Rafe’s eyes softened. “I know you can’t. So let’s talk about them indirectly. Tell me about the man who was in your life. He wanted kids, didn’t he? Is that why you broke off with him?”
“I never said…I never told you-”
“So tell me now,” he said quietly. “Why not?”
He sat on the floor and pulled her down in front of him, his thighs bracing hers while he continued to rub her back. A gentle massage wouldn’t do. Her slender spine was so knotted up with little coils that he was tempted to wrap her up in his arms and kiss her until every thought of children permanently vanished from her head…but that wouldn’t do, either. For now, he wanted to listen. He needed to listen.

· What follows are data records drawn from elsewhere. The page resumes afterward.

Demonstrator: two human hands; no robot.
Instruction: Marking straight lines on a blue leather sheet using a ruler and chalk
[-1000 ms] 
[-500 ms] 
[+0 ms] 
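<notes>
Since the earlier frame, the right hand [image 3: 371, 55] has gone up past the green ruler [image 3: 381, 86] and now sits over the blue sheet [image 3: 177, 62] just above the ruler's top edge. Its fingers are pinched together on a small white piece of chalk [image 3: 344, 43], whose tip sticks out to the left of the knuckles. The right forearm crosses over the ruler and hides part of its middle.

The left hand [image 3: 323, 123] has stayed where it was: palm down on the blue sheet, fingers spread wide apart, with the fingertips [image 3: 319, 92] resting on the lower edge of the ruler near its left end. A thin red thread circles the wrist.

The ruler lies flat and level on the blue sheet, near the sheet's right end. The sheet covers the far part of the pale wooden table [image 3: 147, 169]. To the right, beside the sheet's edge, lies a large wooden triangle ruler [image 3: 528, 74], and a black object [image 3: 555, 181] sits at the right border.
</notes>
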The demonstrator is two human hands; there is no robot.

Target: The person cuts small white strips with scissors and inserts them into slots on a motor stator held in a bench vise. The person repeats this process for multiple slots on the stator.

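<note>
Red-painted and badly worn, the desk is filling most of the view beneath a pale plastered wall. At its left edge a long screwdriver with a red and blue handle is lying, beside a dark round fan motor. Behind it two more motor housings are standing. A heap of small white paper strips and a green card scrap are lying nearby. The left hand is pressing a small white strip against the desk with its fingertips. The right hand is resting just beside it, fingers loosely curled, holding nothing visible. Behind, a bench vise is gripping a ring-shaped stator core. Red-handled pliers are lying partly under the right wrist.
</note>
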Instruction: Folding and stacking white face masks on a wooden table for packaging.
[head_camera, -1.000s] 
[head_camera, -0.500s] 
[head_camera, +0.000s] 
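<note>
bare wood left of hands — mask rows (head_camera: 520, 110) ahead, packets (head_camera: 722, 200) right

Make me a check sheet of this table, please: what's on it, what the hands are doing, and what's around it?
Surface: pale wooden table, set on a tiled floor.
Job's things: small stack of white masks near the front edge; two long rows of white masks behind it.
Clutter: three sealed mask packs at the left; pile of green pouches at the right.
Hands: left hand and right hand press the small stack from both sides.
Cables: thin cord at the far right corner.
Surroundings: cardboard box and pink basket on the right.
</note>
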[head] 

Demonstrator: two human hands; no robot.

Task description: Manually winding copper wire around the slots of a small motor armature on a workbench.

When he found the taut cord at the nape of her neck, she lifted her head. He firmly pushed it back down again, and discovered that Zoe was a helpless sucker for a scalp rub. Her silky hair curled around his fingers, catching gold lights from the fire. In time, loosening all those tight muscles seemed to loosen her tongue as well.
She told him how sympathetic her parents had been after her hysterectomy, and how she’d come to the point where she’d had to reject that sympathy. Pity wasn’t going to help her put her world back together. She’d thought Steven would.
“You loved him?” He stopped rubbing only once, to lean forward and add another log to the fire.
“Yes.” Her head was bent low over her raised knees.
“But he wanted kids.”
“Naturally he wanted kids.” She added wearily, “Men seem to feel it’s macho to appear footless and ready to pursue a brief affair, but they have the same nesting urges that women have. When it comes down to the bottom line, men want a home, a wife and kids. It’s no different for them than it is for women.”
“In other words, the bastard split on you.” Rafe couldn’t keep the sharp coldness from his tone.
“He wasn’t a bastard!”
He paid for hitting that nerve. Her eyes snapped open, and her shoulders grew tight; he had to work on those muscles all over again. In time, she calmed down…in direct proportion to his tensing up. Thigh-to-thigh contact had already contributed to an unavoidable male response, but now he found his jaw clenched and his arms and shoulders coiled as tightly as a bowstring. Leave it alone, he told himself. Only he couldn’t. “You still love him?”
She didn’t answer that.
“Look, Zoe. He was a damned fool. It’s not as if the two of you didn’t have any other options-like adopting kids if he was so hot on-Never mind, never mind! Forget I said anything.”
When her lips parted, he gently shoved her head down again, discovering he didn’t want to hear her defend the bastard. He also didn’t want her tense. When his fingers gently kneaded her scalp again, she arched like a kitten in the sun. That was how he wanted her. Free to be soft and lazy. Easy, sleepy, safe.
Out-of-control protective urges rushed through him. All he could think of was that her attitude toward kids made sense now. She felt she had to avoid men who liked children. The ability to have kids had been taken away from her, and that trauma had been followed by the emotional blow of rejection by a creep who had led her halfway to the altar and then ditched her as if he’d discovered she was a mutant.